▶ [YOUR TASK]: Set down the lines below exactly as they stand, please. Go from the first through the one containing "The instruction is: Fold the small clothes".

_ _ _ _ _

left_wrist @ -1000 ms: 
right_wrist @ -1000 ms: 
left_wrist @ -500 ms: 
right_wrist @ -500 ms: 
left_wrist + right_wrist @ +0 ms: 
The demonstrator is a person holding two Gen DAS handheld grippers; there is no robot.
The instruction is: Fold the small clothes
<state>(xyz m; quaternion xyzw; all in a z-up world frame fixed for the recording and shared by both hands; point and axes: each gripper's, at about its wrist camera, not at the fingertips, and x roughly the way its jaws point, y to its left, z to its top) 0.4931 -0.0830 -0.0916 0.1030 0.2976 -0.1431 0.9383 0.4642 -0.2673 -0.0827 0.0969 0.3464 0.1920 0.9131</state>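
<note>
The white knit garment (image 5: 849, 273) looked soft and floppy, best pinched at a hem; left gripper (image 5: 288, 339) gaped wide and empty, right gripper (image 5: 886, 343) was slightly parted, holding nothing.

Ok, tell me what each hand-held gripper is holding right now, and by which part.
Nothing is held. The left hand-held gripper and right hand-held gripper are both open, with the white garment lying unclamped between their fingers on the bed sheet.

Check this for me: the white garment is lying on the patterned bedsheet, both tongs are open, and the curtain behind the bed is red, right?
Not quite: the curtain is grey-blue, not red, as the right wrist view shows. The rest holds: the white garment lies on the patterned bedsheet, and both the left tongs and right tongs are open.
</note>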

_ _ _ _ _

▶ [ANSWER]:
left_wrist @ -1000 ms: 
right_wrist @ -1000 ms: 
left_wrist @ -500 ms: 
right_wrist @ -500 ms: 
left_wrist + right_wrist @ +0 ms: 
The demonstrator is a person holding two Gen DAS handheld grippers; there is no robot.
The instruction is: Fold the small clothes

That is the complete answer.